GPS-denied autonomous robotic plane flies indoors
After deciding to switch from autonomous helicopters to a fixed-wing vehicle, MIT Robust Robotics Group researchers have completed a series of flight tests in which an autonomous robotic plane successfully threaded its way among pillars in the parking garage without the use of GPS information. The state-estimation algorithm developed for this purpose relies on other previous development of flight trajectory calculation, as well as the already gathered data about its surroundings.
“The reason that we switched from the helicopter to the fixed-wing vehicle is that the fixed-wing vehicle is a more complicated and interesting problem, but also that it has a much longer flight time”, said Nick Roy, an associate professor of aeronautics and astronautics and head of the Robust Robotics Group. “The helicopter is working very hard just to keep itself in the air, and we wanted to be able to fly longer distances for longer periods of time.”
Adam Bry, a graduate student in the Department of Aeronautics and Astronautics (AeroAstro), consulted with AeroAstro professor Mark Drela about the design of a plane suitable for their needs. The resulting fixed-wing vehicle has unusually short and broad wings (which allow it to fly at relatively low speeds and make tight turns) while maintaining its ability to carry the cargo of electronics that enable its autonomous operation.

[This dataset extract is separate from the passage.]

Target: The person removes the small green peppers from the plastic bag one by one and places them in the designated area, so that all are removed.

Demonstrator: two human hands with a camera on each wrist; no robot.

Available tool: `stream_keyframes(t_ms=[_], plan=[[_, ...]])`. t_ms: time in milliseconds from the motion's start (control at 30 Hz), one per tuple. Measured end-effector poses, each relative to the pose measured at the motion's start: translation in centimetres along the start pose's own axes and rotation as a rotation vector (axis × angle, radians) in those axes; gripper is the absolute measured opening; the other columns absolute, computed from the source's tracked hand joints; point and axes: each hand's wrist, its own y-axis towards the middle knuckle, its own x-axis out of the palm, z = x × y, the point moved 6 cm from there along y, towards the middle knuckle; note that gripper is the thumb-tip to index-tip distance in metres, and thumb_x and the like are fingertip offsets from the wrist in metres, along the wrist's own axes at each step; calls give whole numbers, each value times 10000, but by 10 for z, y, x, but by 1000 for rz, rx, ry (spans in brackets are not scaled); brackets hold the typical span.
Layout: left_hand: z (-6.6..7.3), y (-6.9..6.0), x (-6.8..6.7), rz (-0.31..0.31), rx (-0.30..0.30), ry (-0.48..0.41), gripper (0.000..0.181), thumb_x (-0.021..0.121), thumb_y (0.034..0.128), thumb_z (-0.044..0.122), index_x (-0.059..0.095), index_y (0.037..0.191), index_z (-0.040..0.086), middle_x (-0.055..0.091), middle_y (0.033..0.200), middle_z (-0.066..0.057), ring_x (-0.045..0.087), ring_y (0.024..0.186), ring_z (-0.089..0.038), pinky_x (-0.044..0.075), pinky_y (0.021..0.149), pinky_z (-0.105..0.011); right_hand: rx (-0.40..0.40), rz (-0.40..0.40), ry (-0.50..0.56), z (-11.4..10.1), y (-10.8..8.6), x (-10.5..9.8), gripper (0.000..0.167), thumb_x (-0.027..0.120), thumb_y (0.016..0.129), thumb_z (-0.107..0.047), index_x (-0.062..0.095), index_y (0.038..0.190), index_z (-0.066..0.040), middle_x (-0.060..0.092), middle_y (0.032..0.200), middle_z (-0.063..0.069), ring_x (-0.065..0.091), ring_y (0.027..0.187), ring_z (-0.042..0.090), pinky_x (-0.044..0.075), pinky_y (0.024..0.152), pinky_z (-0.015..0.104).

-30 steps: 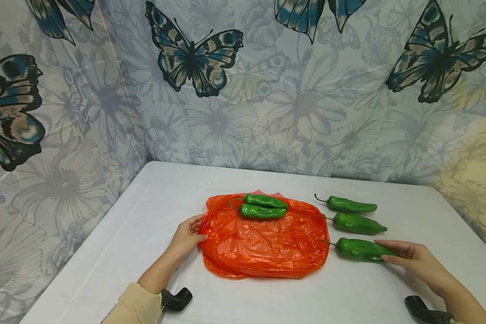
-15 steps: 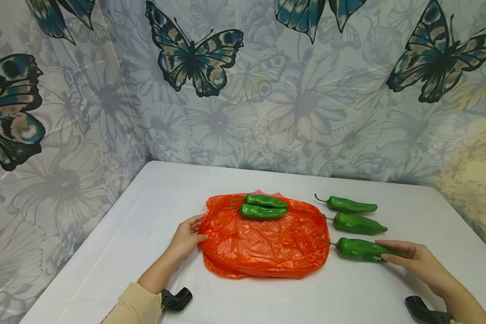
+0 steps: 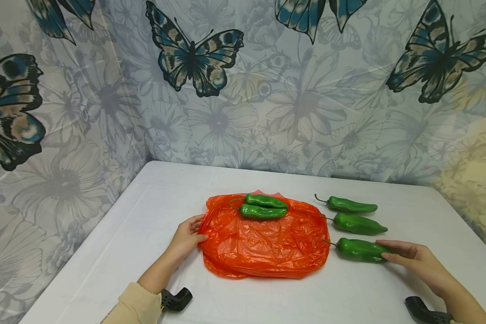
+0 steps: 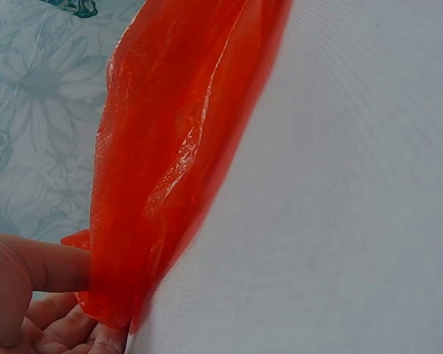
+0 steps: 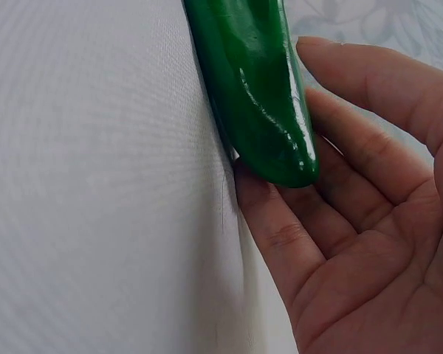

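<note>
A crinkled orange-red plastic bag [image 3: 267,247] lies flat on the white table. My left hand [image 3: 185,236] pinches its left edge; in the left wrist view the thumb [image 4: 59,267] presses on the film with fingers underneath. On the right, my right hand [image 3: 417,261] holds the tip of the nearest long green pepper [image 3: 360,250], thumb and fingers on either side. The right wrist view shows that pepper's glossy tip [image 5: 262,110] between them. Two green peppers, one behind [image 3: 267,200] and one in front [image 3: 263,212], lie side by side on the bag's far part.
Beyond the held pepper, two more green peppers lie on the table, a middle one [image 3: 358,223] and a far one [image 3: 352,204], stems pointing left. The white table [image 3: 162,189] meets a butterfly-patterned cloth [image 3: 227,130] at its back and sides.
</note>
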Motion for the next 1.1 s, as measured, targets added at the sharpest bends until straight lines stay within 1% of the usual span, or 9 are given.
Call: stream_keyframes(t_ms=[133, 400, 567, 800, 967, 1100], plan=[[0, 0, 0, -2, -1, -1, 576, 597, 788, -104, 468, 1339, 8, 531, 1294, -226, 493, 1198, -346, 411, 1014, -470, 4, 4, 3, 1, 0, -1, 477, 598, 900, -269, 534, 1292, -7, 547, 1092, -354, 366, 973, -293, 410, 716, 65], [1, 0, 1, -5, 3, -2, 572, 596, 788, -105, 473, 1335, 9, 533, 1292, -226, 494, 1199, -346, 412, 1015, -469, 37, 0, 2, 4, 0, -3, 478, 588, 906, -292, 534, 1299, -26, 544, 1092, -363, 325, 957, -323, 395, 712, 60], [2, -1, 1, -4, 3, -2, 572, 595, 790, -103, 470, 1337, 7, 530, 1295, -227, 491, 1201, -347, 407, 1020, -470, 15, 8, 23, 3, -1, -5, 453, 578, 915, -252, 531, 1294, -7, 577, 1100, -330, 361, 977, -304, 405, 719, 55], [2, -1, 0, -4, 2, 0, 572, 591, 791, -105, 468, 1339, 5, 522, 1305, -233, 484, 1212, -353, 408, 1020, -472, -2, 43, 50, 1, -4, -12, 404, 558, 929, -208, 544, 1283, -13, 588, 1074, -333, 438, 970, -259, 436, 708, 78], [1, 0, 0, -4, 1, -3, 573, 590, 789, -109, 468, 1338, 3, 523, 1302, -234, 484, 1212, -356, 403, 1024, -477, -46, 33, 53, -6, -3, -15, 394, 547, 934, -176, 533, 1287, 0, 591, 1099, -319, 426, 994, -264, 420, 710, 59], [1, 0, 1, -6, 0, -3, 574, 589, 789, -107, 467, 1338, 1, 516, 1309, -239, 476, 1222, -364, 395, 1030, -482, -81, 25, 58, -13, -3, -18, 386, 537, 937, -141, 522, 1291, 12, 591, 1113, -310, 445, 1008, -246, 419, 712, 57]])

Currently developed technology relies on data from onboard laser rangefinder and inertial sensors (accelerometers and gyroscopes) to determine where it is on the map in real time. In order to estimate its state, the plane has to calculate 15 different values which track its orientation, tilt, velocity, and acceleration. Although it requires a massive computational challenge for the light onboard circuitry, Bry, Roy and Abraham Bachrach, a grad student in electrical engineering and computer science who’s also in Roy’s group, solved that problem by combining two different types of state-estimation algorithms.
A particle filter state-estimation algorithm is very accurate but time consuming, while a fast Kalman filter algorithm provides accurate results only under certain limiting assumptions. The trick was to use the particle filter only for variables that required it, and that information was passed onto the Kalman filter which processed the information with ‘less significant’ parameters.
To plot the plane’s trajectory, Bry and Roy adapted motion-planning algorithms developed by AeroAstro professor Emilio Frazzoli’s Aerospace Robotics and Embedded Systems (ARES) Laboratory. The ARES algorithms, however, are designed to work with more reliable state information than a plane in flight can provide, so Bry and Roy had to add an extra variable to describe the probability that a state estimation was reliable, which made the geometry of the problem more complicated.
Because the problem of autonomous plane navigation in confined spaces is so difficult, and because it’s such a new area of research, the MIT team is initially giving its plane a leg up by providing it with an accurate digital map of its environment. While some of you might find this as cheating since the system needs to map the space on its own, MIT researchers plan to overcome this significant challenge where a fast moving vehicle is able to build a map of its environment on the fly. According to Roy, the addition of visual information to the rangefinder’s measurements and the inertial data could enable their system to estimate its surroundings on the fly.
For more information, you can read the paper: “State Estimation for Aggressive Flight in GPS-Denied Environments Using Onboard Sensing” [1MB PDF].
Still a lot of work to be done on its autonomous mapping, but pretty impressive results.